Vendredi, c’est véritablement une bombe à retardement, dotée d’une tête, de deux bras et de deux jambes, qui va s’installer à la Maison-Blanche.

« Une bombe sur deux pattes » : voilà une façon peu respectueuse de commencer un article sur le nouveau président des États-Unis. Mais jamais n’aura-t-on vu un tel niveau d’incertitude — et d’effarement incrédule — accompagner une passation de pouvoirs aux États-Unis. Cet homme a eu beau obtenir 46 % des suffrages des Américains le 8 novembre, il fait peur à presque tous les autres… aux États-Unis ou ailleurs.

Il y a huit ans, c’étaient certes aussi l’angoisse et l’incertitude, alors que l’économie mondiale frôlait l’abysse, dans la foulée du krach des prêts immobiliers. Mais en ce début 2009, l’angoisse se doublait d’une sorte d’euphorie et d’espoir après l’élection d’un candidat noir… dont la campagne messianique, il est vrai, avait fait croire aux miracles.
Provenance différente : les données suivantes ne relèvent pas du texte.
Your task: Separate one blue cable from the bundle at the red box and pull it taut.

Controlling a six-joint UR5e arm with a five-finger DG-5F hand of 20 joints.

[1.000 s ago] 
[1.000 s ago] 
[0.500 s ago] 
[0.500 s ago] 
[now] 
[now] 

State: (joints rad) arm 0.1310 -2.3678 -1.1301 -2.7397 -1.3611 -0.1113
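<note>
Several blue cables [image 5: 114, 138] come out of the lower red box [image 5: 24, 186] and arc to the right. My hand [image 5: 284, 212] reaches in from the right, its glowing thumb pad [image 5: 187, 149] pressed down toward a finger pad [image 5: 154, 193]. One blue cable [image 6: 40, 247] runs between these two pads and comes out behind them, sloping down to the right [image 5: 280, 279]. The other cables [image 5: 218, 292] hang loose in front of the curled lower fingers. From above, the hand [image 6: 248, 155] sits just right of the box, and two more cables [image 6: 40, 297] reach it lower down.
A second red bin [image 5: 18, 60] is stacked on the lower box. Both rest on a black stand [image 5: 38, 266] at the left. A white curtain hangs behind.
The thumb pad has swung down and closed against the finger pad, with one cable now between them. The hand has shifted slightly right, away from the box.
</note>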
Aucun miracle dans la présidence Obama, dont on fera le juste bilan avec le recul nécessaire. Mais tout de même, dès janvier 2009, une volonté de prendre les problèmes à bras-le-corps, avec un programme de relance économique classique, une communication classique, avec un exceptionnel orateur qui écrivait lui-même ses discours, croyait au pouvoir de la réflexion, de la persuasion, de l’explication, et entendait (naïvement) trouver des compromis avec l’opposition.
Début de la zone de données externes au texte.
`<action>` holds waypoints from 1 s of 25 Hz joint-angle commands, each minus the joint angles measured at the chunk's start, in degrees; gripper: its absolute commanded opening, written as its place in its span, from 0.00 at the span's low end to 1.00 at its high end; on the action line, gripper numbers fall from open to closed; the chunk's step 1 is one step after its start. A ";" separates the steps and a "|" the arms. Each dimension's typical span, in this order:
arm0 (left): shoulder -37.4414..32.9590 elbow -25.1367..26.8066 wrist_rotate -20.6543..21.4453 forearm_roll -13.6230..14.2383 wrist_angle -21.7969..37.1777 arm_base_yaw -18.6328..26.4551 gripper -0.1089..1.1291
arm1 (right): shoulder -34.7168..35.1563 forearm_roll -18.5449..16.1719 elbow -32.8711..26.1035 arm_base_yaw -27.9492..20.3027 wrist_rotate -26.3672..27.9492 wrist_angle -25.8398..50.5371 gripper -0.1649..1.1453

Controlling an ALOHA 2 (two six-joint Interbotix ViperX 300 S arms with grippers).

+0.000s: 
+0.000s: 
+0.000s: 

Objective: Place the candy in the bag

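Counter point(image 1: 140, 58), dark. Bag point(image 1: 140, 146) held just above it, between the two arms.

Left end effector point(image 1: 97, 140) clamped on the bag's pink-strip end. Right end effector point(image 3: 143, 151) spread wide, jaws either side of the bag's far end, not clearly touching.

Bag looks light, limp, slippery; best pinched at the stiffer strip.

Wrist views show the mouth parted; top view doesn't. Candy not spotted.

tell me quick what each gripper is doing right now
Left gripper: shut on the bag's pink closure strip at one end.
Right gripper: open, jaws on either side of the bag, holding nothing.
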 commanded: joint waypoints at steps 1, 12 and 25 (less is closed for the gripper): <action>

L’homme parlait solidarité, progrès, droits et libertés, équilibre des pouvoirs, respect des minorités… d’une façon classique qui respectait les canons immémoriaux de la démocratie libérale.

L’ouragan Trump de 2016, c’est tout autre chose, sur la forme comme sur le fond. Cet homme semble décidé à traiter la politique comme si rien n’avait existé avant lui, et à renverser tous les codes en vigueur.

Le Donald Trump d’après le 8 novembre 2016 est identique à celui d’avant cette date fatidique. Ceux qui avaient espéré que l’homme « deviendrait présidentiel » à l’usage… en seront pour leurs frais.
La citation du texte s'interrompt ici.